◆ Required action
Search the records for the string "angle" and copy every line in which it appears.

◆ Dataset records
++++++++++++++++++++

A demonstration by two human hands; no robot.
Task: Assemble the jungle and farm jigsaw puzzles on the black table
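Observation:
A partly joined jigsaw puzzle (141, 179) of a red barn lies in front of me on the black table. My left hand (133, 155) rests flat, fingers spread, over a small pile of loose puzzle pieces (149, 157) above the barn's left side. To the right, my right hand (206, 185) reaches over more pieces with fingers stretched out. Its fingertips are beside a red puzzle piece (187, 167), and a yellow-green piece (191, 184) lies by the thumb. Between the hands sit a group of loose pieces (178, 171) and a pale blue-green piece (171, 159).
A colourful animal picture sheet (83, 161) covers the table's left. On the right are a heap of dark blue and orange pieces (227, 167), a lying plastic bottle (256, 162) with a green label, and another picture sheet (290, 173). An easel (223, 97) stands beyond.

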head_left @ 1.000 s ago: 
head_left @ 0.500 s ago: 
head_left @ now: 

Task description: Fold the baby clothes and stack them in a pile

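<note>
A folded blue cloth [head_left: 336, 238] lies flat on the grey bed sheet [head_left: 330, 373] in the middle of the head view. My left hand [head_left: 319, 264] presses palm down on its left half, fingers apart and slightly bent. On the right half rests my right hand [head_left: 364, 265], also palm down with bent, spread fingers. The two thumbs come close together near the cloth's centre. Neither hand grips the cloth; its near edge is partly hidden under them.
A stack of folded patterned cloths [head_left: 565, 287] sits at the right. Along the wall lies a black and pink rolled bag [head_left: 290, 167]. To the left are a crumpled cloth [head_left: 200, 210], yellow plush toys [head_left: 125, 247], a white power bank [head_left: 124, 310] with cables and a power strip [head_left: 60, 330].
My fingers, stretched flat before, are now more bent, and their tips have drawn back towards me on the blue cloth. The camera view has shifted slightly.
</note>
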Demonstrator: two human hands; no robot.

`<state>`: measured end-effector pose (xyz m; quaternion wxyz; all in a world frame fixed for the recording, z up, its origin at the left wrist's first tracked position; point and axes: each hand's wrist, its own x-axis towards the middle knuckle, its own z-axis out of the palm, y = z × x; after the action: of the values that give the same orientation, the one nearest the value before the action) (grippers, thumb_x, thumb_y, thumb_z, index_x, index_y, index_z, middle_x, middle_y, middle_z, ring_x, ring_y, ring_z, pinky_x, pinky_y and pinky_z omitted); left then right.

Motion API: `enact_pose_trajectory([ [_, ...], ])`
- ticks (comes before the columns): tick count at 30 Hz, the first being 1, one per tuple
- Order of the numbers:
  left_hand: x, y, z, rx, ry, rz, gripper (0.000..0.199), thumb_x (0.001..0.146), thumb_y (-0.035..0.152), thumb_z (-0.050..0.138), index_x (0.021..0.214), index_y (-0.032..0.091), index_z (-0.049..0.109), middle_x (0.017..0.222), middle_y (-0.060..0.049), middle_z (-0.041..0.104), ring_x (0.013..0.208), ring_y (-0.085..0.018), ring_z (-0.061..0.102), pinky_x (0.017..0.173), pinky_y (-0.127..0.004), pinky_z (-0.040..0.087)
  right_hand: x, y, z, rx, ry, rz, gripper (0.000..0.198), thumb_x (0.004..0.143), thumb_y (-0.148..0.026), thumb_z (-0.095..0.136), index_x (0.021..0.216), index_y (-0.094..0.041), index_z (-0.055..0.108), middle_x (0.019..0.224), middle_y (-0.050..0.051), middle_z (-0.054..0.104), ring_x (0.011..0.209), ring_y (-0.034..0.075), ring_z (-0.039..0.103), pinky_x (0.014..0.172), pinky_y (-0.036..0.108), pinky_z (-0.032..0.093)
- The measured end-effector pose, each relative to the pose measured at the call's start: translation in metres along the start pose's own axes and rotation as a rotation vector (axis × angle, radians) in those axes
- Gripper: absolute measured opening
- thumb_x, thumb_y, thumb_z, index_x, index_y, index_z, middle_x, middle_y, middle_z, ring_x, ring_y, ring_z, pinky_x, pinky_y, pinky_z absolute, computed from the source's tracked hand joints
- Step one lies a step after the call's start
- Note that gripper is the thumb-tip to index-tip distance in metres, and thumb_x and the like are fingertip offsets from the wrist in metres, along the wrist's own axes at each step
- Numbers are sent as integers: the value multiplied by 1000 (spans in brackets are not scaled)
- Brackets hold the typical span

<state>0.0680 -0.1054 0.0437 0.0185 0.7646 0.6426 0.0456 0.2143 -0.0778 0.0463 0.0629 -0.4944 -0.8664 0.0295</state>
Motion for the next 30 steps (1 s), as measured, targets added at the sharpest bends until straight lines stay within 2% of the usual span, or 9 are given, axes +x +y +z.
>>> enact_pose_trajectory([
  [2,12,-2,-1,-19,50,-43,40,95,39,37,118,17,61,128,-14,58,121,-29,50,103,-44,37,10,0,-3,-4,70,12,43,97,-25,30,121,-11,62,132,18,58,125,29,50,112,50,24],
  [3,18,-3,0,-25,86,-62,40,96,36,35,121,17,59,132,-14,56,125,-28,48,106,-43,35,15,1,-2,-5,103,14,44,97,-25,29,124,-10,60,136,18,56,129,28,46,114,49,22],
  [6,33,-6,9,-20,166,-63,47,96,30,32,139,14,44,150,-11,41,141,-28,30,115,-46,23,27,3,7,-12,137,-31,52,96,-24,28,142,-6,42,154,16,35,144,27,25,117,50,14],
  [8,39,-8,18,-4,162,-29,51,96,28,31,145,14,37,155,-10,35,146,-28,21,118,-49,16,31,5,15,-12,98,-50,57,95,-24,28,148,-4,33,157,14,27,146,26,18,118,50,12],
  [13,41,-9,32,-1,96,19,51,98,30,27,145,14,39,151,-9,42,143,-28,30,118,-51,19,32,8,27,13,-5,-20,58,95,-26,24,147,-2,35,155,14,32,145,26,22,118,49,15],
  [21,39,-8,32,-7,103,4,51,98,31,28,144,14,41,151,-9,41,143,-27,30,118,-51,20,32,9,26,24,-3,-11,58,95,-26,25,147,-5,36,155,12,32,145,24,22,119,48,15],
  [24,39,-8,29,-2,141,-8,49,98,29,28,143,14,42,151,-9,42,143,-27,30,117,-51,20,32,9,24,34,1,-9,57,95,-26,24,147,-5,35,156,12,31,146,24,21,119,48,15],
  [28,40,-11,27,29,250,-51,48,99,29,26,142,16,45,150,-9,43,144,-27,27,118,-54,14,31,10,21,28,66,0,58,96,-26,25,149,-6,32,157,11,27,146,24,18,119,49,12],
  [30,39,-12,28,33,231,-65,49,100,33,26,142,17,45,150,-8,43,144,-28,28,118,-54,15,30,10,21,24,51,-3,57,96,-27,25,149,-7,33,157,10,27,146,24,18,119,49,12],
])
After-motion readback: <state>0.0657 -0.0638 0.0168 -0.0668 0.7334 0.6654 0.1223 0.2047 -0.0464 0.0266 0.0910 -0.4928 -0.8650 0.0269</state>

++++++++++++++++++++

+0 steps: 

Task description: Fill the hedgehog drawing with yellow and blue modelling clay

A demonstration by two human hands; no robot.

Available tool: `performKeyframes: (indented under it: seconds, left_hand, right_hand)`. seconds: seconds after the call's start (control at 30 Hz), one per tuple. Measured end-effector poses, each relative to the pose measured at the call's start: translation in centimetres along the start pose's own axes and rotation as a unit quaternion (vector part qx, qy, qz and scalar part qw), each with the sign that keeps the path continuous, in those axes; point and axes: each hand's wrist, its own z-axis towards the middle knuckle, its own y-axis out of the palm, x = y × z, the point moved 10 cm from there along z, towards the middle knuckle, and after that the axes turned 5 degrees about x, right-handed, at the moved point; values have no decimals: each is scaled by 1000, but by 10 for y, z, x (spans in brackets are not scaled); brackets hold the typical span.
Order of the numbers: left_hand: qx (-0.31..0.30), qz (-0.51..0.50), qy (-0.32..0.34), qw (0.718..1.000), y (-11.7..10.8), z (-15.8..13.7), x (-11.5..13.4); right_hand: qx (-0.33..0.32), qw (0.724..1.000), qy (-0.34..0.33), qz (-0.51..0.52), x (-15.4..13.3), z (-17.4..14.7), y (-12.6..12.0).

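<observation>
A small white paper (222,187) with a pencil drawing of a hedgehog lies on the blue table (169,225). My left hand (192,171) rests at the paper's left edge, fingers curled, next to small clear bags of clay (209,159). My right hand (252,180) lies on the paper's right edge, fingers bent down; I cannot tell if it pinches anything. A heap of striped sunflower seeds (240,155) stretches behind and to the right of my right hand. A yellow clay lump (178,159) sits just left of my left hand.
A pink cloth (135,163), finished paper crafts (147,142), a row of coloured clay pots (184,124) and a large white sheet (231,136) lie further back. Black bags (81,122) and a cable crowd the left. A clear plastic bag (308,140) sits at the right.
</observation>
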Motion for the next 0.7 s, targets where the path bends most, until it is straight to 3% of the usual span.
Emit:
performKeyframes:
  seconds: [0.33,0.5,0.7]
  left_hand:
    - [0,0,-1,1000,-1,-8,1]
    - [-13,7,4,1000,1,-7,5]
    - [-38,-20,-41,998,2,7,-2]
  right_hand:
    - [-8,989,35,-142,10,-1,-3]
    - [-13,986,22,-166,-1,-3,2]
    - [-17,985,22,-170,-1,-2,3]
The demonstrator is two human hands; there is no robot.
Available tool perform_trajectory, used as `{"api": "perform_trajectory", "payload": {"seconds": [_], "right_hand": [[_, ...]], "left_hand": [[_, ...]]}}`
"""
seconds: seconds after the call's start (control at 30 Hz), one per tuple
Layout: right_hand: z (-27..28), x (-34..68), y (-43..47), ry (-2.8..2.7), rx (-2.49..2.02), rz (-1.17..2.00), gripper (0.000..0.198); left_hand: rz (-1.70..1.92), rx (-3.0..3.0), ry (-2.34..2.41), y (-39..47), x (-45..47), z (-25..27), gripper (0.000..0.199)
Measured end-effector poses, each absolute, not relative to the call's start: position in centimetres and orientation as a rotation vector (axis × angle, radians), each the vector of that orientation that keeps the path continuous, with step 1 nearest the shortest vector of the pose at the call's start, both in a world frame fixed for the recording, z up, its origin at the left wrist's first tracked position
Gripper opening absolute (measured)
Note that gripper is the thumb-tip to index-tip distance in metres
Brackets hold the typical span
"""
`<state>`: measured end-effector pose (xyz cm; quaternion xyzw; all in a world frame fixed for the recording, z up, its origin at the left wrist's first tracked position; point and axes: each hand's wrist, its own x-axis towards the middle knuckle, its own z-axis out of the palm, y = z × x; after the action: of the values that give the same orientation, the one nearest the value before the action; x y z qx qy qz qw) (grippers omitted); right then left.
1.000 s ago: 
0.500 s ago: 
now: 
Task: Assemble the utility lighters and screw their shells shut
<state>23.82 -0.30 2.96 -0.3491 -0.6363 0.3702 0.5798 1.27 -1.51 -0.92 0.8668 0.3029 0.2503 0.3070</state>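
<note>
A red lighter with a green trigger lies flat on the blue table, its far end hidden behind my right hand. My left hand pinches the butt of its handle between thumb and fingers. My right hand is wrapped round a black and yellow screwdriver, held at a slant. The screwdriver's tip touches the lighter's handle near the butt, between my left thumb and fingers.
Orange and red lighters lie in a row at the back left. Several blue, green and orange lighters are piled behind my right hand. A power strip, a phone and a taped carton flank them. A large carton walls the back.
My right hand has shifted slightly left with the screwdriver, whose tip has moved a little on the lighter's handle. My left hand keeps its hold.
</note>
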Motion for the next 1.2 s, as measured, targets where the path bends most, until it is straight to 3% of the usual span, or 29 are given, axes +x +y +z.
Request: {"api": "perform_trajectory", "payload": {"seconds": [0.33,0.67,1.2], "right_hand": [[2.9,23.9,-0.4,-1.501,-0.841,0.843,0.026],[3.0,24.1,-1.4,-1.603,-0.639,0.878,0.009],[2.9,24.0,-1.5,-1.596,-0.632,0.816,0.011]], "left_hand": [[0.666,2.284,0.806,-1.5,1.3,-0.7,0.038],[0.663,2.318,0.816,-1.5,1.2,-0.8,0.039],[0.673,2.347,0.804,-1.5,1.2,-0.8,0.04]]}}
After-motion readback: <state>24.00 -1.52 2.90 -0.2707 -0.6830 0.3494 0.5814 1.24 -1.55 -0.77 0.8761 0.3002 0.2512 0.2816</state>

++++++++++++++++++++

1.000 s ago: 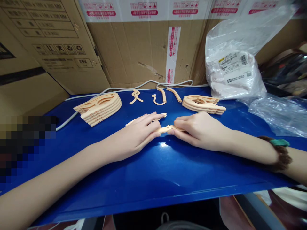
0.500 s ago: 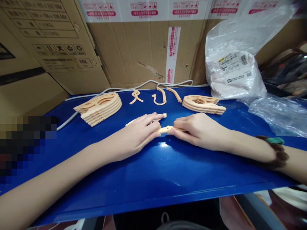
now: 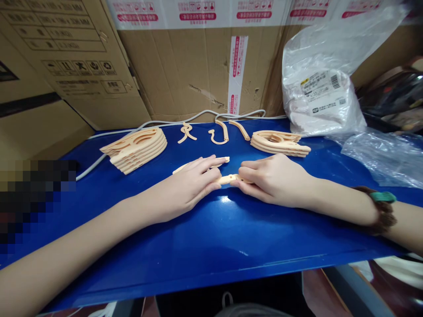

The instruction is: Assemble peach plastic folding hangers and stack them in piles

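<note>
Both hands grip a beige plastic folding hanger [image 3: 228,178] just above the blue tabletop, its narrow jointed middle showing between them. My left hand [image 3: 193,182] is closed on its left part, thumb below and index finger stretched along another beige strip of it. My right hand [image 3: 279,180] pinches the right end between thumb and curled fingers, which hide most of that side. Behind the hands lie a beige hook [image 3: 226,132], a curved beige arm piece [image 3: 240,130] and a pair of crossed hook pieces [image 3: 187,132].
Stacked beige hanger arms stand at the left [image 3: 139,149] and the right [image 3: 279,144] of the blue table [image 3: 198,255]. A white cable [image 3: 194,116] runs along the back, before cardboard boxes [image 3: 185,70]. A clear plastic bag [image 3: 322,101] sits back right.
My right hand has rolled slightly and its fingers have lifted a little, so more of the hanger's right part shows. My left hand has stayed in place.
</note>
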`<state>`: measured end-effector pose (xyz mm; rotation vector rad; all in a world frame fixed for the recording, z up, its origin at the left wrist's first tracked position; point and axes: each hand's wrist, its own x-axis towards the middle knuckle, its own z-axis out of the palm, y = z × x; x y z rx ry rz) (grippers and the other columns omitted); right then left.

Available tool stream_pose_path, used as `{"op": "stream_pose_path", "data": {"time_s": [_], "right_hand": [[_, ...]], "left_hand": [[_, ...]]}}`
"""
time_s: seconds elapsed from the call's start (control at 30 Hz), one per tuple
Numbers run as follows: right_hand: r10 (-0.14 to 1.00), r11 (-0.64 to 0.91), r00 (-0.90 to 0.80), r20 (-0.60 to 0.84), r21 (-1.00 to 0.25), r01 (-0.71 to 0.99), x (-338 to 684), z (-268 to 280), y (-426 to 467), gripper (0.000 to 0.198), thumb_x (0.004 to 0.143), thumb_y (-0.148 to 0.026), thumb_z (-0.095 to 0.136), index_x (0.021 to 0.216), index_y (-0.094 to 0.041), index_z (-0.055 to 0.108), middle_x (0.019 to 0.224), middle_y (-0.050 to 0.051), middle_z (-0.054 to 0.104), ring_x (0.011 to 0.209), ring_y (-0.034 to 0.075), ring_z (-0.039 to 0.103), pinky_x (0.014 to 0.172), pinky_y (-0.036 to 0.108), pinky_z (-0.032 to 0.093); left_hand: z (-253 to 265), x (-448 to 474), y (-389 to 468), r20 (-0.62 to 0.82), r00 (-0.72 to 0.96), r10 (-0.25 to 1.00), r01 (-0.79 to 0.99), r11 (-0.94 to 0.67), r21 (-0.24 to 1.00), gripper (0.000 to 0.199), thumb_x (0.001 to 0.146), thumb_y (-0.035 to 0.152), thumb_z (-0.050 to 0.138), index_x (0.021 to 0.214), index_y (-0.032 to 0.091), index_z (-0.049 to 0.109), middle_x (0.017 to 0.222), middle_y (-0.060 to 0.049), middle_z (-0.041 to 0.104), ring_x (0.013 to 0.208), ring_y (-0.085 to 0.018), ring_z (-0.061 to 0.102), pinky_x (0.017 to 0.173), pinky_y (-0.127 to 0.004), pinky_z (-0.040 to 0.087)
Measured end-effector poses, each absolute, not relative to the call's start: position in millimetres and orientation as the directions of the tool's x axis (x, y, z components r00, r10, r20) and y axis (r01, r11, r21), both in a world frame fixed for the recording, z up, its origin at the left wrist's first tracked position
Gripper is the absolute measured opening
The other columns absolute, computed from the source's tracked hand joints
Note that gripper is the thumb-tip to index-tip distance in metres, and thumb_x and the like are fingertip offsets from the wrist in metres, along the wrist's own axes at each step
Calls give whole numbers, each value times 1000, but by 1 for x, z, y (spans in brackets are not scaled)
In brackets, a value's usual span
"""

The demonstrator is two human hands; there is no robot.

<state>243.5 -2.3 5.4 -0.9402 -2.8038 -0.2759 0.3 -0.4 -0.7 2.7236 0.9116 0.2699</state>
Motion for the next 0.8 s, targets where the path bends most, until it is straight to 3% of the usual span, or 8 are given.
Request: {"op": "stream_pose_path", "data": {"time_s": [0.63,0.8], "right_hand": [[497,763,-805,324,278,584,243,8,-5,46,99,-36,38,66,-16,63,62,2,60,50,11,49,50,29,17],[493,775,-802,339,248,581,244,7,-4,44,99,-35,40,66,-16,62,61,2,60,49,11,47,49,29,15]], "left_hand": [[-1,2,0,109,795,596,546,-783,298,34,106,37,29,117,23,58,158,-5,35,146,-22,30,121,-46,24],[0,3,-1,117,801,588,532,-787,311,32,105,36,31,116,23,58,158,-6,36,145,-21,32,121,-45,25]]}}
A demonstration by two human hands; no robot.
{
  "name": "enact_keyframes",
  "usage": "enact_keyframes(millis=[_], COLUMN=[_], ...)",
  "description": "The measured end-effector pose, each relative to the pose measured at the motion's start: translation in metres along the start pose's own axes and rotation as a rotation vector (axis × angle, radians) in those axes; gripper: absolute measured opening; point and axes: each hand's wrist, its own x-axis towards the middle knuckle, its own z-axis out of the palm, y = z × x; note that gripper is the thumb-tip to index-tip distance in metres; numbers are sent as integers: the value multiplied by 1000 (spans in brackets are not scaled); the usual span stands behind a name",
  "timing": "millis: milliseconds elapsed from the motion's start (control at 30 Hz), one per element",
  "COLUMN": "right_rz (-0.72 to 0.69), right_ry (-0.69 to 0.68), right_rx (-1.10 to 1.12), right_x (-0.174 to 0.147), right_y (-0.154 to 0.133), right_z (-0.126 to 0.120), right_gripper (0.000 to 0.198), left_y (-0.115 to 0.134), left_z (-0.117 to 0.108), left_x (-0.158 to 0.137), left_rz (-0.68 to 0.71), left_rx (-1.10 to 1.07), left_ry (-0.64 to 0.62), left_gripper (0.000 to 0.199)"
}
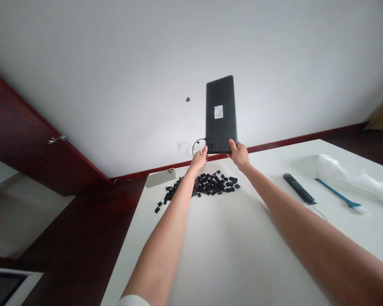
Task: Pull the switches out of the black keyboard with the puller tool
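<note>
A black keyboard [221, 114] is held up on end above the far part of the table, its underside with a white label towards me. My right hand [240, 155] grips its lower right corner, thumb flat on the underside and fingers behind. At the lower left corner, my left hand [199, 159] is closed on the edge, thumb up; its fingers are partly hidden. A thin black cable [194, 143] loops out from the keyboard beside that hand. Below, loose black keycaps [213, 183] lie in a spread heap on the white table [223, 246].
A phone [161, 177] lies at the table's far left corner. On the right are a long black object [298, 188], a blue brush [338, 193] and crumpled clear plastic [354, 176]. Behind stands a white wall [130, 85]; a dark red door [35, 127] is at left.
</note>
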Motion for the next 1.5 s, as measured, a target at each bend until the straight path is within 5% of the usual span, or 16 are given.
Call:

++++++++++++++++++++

◆ Final answer
- The measured end-effector pose, each relative to the pose measured at the call's start: translation in metres along the start pose's own axes and rotation as a rotation vector (axis × angle, radians) in those axes
Measured end-effector poses, each absolute, not relative to the call's start: position in centimetres and orientation as a rotation vector (axis × angle, radians), each the vector of that orientation that keeps the path continuous, with step 1 nearest the shortest vector of the pose at the call's start, both in a world frame fixed for the recording, z up, its origin at the left wrist's first tracked position
  "description": "The measured end-effector pose, each relative to the pose measured at the motion's start: translation in metres along the start pose's own axes and rotation as a rotation vector (axis × angle, radians) in those axes; gripper: absolute measured opening; point and axes: each hand's wrist, its own x-axis towards the middle knuckle, its own z-axis out of the palm, y = z × x; note that gripper is the thumb-tip to index-tip distance in metres; numbers are sent as integers: the value multiplied by 1000 (spans in brackets are not scaled); the usual span stands behind a name",

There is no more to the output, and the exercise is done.